Les sociétés américaines Mastercard et Visa se sont engagées à réduire de 40% en moyenne leurs commissions sur les paiements effectués dans l’Espace économique européen (EEE) à l’aide de cartes bancaires émises en dehors de ce territoire, a annoncé lundi la Commission européenne.

Dans un communiqué, l’exécutif européen affirme avoir rendu “légalement contraignants” les engagements offerts dans ce sens par Mastercard et Visa au regard des règles de l’Union européenne (UE) en matière de pratiques anticoncurrentielles.

Les engagements, qui sont désormais contraignants pour Visa et Mastercard, réduiront les coûts supportés par les détaillants qui acceptent des paiements effectués au moyen de cartes émises hors EEE“, a indiqué la commissaire européenne chargée de la politique de concurrence, Margrethe Vestager, citée dans le communiqué.

→ Lire aussi : BMCE Bank et Mastercard lancent de nouvelles cartes intelligentes de paiement

La responsable européenne table sur cette mesure, conjuguée à une précédente décision prise en janvier par la commission concernant les services transfrontaliers de paiement par carte de Mastercard, pour “entraîner une baisse des prix pour les détaillants européens, ce qui bénéficiera au final à l’ensemble des consommateurs“.


Les engagements, qui s’appliqueront pendant cinq ans et six mois, portent sur les commissions d’interchange interrégionales appliquées aux paiements effectués avec les cartes de crédit et de débit des marques Mastercard, Maestro, Visa, Visa Electron et V-PAY.

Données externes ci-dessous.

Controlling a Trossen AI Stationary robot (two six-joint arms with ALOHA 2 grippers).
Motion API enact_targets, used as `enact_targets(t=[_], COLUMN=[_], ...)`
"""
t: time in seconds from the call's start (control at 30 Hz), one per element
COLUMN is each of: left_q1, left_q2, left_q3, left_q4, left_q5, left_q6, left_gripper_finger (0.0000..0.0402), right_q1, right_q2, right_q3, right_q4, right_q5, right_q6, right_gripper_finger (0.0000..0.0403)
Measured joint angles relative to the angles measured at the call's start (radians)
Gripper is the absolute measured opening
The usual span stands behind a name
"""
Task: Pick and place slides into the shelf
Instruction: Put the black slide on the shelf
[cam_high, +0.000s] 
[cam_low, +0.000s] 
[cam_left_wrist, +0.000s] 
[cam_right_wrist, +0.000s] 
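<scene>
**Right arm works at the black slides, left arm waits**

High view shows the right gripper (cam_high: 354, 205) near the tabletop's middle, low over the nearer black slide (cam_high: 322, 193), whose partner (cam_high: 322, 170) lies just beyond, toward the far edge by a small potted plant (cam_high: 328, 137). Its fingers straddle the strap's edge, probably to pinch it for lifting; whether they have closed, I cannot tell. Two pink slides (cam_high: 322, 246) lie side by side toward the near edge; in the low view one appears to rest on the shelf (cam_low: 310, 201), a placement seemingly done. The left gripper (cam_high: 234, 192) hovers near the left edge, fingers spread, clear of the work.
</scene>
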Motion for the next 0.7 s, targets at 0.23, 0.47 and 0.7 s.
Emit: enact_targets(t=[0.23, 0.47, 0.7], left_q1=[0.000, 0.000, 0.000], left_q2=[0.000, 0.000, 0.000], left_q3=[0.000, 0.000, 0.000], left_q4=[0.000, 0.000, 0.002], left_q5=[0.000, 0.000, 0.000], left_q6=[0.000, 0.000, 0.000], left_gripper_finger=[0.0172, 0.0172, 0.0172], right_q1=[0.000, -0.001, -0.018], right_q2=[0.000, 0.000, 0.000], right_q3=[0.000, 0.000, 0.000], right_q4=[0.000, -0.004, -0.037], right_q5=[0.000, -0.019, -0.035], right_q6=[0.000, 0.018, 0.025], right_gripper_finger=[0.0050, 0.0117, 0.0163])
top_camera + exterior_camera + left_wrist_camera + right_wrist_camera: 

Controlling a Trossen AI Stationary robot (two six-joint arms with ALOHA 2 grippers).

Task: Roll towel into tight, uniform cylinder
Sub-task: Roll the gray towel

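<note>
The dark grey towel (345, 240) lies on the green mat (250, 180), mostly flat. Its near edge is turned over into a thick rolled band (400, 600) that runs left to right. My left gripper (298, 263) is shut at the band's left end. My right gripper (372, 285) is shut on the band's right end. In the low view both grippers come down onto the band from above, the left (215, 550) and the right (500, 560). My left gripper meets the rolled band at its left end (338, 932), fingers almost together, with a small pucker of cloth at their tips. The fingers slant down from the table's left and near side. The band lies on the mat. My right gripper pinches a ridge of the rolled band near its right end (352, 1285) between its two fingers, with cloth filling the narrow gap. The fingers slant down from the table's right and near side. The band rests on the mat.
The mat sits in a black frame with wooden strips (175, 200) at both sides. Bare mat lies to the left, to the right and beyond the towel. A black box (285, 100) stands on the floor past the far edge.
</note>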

Craignant que les commissions prélevées entraînent une hausse anticoncurrentielle des prix par les détaillants européens et, par conséquent, une augmentation des prix des biens et des services de consommation dans l’Espace économique européen, la Commission européenne tend depuis décembre 2007 à plafonner progressivement les commissions d’interchange.

En janvier, elle avait a infligé à Mastercard une amende de 570 millions euros pour avoir restreint la possibilité pour les commerçants européens de bénéficier de meilleures conditions offertes par des banques établies ailleurs au sein du marché unique.